When the switch was flicked on Warsaw’s first neon in 1926, few could have predicted that the city’s love affair with this groovy form of marketing would endure well into the following century – especially given its near total disappearance by the turn of the millennium.
Its resurgence, however, has been strong, and for this much credit goes to Warsaw’s most colorful attraction, the Neon Muzeum in the depths of Kamionek. The result of one British-Polish couple’s obsession, its launch in 2012 helped spark a remarkable renaissance that has shown no sign of slowing.
“At first, myself and my partner, Ilona Karwinska, thought we were documenting the end of Polish neon,” says David Hill, co-founder of the museum, “but from quite early on we both realized we had happened upon something quite important.”
With a background rooted in typography, Hill’s first visit to Warsaw in 2005 left him awe-struck by the few neon signs that lingered and glimmered in the Polish capital. With Karwinska, a London-based fine arts photographer, seeking a new project to embrace, the couple experienced a lightbulb moment and decided on traveling the country to record all the surviving neons that they could locate.
A book followed and was swiftly greeted by a reaction that Hill describes as “extraordinary”. Receiving a flood of tips on where to find more, the pair found themselves elevated from observers to actively engaging in the preservation of neon.
“Shopkeepers were calling us to see if we wanted their old signs,” he remembers. “At times, it was like something from Indiana Jones, with both of us peering into old attics and garages to recover signs that many people suspected had been lost forever.”
The sign that once decorated Kino Praha, for instance, was donated by a farmer who had been part of the team that had first removed it. Though left to languish in a field in the years that had followed, its manure covered form was gratefully received before being restored and rehoused in the couple’s growing collection. With the signs massing up, opening a museum was the next natural step.
Taking shape inside a dark, echoey space in the Soho Factory, its opening coincided with both the city’s ‘hipster revolution’ and the rise of mediums such as Instagram. Lauded in publications such as Wallpaper*, Vogue, Tatler and Time, it caught the spirit of the time and in the process became an A-Class attraction appealing to nostalgists and millennials in equal measure.
“People want to see beautiful things,” says David, “and with today’s generation being so visually minded it’s little surprise that we’ve witnessed such a neon revival.”
Though the presence of neon predates WWII, it was another war that saw it peak in popularity: the Cold War. Playing a key role in the government’s attempts to fuse socialist ideology with consumerism, the campaign to ‘neon-ize’ Poland saw gloomy cities still bearing the scars of war boldly gleam once more under lights designed and produced by many of the leading artisans of the time.

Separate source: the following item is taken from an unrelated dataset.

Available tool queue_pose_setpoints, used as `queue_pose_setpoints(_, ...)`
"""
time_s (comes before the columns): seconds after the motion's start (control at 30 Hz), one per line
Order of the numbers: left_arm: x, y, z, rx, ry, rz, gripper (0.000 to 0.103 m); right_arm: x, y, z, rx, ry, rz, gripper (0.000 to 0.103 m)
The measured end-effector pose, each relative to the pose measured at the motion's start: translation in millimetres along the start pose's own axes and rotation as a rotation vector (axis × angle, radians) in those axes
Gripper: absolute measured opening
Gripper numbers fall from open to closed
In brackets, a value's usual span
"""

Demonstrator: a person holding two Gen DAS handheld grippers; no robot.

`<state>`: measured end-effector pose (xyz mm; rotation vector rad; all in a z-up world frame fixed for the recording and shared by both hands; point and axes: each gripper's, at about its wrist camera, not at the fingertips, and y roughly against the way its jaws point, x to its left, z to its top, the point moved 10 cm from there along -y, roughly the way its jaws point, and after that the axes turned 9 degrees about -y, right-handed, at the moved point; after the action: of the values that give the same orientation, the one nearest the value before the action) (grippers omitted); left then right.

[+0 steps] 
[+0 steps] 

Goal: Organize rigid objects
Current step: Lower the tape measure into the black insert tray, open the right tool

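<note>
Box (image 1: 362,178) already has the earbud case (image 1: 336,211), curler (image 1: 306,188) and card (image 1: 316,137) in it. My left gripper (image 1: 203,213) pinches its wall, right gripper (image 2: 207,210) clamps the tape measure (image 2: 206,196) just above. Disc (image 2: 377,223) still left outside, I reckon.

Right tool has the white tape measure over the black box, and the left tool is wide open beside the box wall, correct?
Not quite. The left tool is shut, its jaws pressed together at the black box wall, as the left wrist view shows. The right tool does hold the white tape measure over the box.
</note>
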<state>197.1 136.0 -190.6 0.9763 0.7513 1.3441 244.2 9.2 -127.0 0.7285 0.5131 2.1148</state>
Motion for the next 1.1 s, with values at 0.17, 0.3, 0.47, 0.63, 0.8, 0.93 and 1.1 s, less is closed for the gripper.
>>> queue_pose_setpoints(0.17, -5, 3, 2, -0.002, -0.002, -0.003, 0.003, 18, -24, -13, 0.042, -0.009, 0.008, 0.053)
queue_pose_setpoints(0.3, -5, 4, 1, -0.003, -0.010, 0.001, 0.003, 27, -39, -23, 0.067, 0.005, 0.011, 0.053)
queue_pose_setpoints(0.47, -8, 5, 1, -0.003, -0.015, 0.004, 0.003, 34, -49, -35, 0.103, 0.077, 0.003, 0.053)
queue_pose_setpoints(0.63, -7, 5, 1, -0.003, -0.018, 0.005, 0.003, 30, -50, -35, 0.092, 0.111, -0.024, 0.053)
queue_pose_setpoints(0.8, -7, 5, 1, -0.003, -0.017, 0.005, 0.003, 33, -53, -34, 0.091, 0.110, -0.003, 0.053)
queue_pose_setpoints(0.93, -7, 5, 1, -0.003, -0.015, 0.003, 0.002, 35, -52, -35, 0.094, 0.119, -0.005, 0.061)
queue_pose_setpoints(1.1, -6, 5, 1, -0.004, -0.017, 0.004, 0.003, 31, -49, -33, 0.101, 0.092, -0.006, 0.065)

Often supremely creative, these stunning illuminations were to become intrinsic features of Poland’s nightscape for decades, only waning in favor after the political transformation of 1989. With raw, untrammeled capitalism the order of the day, they were seen as unfashionable reminders of a bygone time and phased out by billboards and other blunter forms of advertising – that is, at least, until Hill and Karwinska entered the picture.
Inspiring an entirely new wave of fans, many of whom weren’t even alive during Communism, the public clamor generated by the museum set off a chain reaction among independent business owners eager to signpost their establishments with their own signature retro-style neon. An artform that had looked dangerously close to being extinguished was rescued from the brink.
As for the museum itself, that continues to figure prominently on the itineraries of tourists. Drawing approximately five-thousand visitors per month, it’s firmly installed as by far the hippest cultural institution in town, a place in which the past comes alive in a captivating sea of soft, sensual lights. Missing it is impossible.